┌────────

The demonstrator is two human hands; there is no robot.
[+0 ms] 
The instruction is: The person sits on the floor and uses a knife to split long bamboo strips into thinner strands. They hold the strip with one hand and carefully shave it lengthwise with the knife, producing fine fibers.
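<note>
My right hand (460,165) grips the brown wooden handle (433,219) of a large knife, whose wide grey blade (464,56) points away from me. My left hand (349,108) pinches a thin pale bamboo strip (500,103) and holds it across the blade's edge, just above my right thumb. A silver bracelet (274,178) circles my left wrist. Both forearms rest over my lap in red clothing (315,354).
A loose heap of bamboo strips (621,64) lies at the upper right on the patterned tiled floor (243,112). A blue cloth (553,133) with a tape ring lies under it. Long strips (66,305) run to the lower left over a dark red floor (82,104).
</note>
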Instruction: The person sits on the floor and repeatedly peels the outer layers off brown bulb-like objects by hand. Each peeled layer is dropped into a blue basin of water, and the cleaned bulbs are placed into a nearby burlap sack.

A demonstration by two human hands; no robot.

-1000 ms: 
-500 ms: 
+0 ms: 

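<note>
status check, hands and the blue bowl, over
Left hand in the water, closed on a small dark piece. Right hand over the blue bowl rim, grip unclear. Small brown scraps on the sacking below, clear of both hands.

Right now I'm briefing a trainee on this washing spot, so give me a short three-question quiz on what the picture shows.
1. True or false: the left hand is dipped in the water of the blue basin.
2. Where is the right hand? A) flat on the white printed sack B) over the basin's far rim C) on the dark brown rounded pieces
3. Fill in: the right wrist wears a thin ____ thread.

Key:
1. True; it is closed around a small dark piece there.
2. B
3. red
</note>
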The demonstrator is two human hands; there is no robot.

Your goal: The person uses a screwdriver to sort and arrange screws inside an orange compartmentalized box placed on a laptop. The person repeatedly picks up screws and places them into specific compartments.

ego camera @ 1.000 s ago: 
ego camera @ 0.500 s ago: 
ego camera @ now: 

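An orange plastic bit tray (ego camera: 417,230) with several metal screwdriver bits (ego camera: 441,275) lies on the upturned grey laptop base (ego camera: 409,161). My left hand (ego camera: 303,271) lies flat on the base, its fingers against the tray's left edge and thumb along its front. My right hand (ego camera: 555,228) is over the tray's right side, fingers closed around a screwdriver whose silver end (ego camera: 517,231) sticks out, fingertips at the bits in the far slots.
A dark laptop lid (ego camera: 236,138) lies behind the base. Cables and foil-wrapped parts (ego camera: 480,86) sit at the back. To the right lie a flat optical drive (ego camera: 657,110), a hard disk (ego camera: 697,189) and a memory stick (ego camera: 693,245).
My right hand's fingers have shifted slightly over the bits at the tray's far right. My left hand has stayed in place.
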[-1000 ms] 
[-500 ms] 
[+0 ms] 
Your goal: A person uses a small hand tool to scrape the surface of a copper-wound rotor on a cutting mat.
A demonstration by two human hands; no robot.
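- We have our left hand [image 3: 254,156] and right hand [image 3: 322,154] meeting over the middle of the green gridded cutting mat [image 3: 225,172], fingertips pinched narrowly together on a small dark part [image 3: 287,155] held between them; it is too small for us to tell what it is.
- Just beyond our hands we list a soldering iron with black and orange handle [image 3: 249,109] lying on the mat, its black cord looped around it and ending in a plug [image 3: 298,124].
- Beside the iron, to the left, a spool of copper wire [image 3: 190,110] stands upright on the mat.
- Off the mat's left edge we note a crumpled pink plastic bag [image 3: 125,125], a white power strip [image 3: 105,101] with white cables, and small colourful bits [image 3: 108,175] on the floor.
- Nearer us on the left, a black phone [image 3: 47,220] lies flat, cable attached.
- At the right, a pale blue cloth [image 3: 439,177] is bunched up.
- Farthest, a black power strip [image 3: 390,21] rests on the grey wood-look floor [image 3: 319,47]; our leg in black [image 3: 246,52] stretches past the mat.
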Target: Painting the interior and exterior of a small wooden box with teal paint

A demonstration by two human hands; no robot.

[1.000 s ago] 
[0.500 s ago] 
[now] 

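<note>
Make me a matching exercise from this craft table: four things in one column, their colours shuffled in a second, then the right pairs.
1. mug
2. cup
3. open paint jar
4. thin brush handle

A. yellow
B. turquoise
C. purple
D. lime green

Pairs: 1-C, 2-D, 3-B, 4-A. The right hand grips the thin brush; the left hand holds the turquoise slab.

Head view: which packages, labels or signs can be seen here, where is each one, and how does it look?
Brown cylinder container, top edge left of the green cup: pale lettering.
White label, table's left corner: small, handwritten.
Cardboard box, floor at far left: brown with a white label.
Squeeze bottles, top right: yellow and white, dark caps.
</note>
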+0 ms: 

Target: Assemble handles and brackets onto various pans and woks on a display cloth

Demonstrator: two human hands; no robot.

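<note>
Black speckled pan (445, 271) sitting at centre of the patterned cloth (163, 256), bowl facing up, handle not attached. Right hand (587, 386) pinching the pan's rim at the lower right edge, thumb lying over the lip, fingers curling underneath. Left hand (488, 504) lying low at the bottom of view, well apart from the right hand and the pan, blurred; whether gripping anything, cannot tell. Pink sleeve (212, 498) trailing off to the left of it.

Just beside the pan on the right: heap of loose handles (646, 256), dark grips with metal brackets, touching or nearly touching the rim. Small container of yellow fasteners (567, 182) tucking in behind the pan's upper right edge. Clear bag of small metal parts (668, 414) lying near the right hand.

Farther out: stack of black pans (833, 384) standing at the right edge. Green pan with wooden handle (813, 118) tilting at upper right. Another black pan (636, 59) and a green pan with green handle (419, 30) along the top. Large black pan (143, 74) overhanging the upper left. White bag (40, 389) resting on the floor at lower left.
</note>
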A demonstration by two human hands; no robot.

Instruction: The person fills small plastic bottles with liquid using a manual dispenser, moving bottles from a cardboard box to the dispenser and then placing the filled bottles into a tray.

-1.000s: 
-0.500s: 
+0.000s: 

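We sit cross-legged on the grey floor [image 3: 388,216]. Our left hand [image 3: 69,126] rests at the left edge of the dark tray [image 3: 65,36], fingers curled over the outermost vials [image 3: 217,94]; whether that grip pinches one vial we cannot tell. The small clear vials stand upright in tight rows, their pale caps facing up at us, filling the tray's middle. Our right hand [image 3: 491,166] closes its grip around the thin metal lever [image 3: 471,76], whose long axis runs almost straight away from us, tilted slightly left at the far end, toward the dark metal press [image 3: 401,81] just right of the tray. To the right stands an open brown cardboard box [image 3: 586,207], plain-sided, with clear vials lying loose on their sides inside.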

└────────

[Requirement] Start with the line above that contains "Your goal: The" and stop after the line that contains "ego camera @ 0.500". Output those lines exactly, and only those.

[Result of this exercise]
Your goal: The person uses a screwdriver to sort and arrange screws inside an orange compartmentalized box placed on a laptop. The person repeatedly picks up screws and places them into specific compartments.

ego camera @ 1.000 s ago: 
ego camera @ 0.500 s ago: 

The output has been completed.